For the material that follows, list every line containing the word "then".

___ Provided entries

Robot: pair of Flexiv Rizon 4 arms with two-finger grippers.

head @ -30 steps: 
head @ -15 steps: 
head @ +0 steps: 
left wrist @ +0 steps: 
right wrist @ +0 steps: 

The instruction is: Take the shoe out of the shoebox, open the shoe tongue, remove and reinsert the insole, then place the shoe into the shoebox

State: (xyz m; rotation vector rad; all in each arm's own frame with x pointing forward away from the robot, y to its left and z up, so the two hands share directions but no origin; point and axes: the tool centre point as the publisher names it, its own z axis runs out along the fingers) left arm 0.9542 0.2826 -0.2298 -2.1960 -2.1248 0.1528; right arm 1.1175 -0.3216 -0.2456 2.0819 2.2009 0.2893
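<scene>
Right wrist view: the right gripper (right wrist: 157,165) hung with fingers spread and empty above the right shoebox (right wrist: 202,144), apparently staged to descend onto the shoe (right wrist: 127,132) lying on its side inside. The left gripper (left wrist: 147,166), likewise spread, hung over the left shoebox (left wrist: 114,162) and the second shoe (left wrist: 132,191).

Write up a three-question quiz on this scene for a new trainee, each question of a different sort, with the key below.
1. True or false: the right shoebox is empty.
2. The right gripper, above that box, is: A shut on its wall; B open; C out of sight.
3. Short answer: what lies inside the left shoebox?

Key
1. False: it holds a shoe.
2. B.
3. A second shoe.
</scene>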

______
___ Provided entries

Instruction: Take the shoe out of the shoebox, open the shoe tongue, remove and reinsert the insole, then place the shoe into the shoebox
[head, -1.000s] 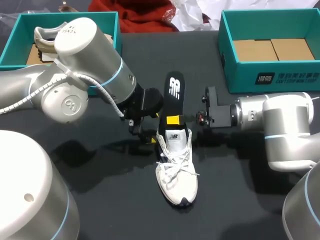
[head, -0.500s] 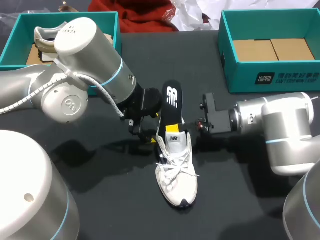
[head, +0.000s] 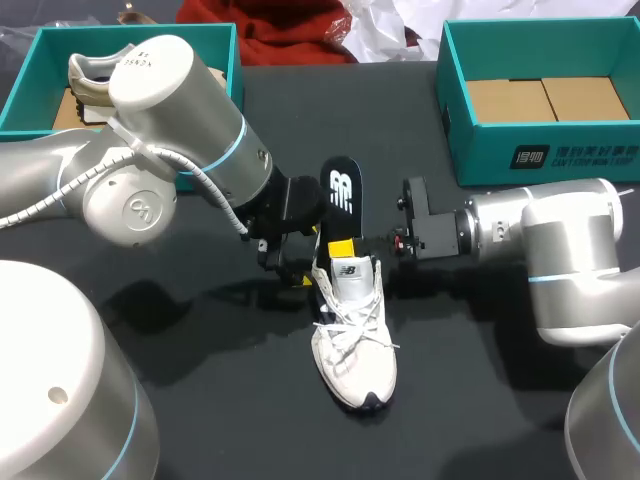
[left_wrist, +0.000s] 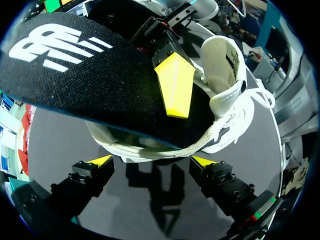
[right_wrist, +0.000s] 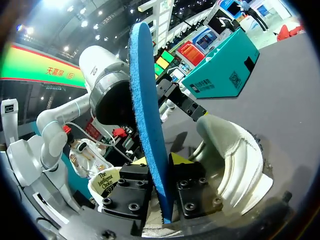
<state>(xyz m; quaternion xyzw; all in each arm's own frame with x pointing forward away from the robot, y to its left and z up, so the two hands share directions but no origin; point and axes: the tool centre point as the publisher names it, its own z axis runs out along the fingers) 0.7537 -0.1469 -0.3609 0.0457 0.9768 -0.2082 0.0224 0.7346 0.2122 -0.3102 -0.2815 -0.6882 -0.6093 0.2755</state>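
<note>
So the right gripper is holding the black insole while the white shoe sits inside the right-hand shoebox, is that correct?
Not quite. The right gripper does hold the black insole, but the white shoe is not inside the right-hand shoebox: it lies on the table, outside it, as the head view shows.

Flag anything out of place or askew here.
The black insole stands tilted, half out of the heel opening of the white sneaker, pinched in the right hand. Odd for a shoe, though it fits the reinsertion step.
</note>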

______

• [Response to the exercise]
The instruction is: Take the shoe out of the shoebox, open the shoe tongue, remove and reinsert the insole, then place the shoe into the shoebox
Instruction: Take the shoe out of the shoebox, open the shoe tongue, remove and reinsert the insole, then place the shoe into the shoebox

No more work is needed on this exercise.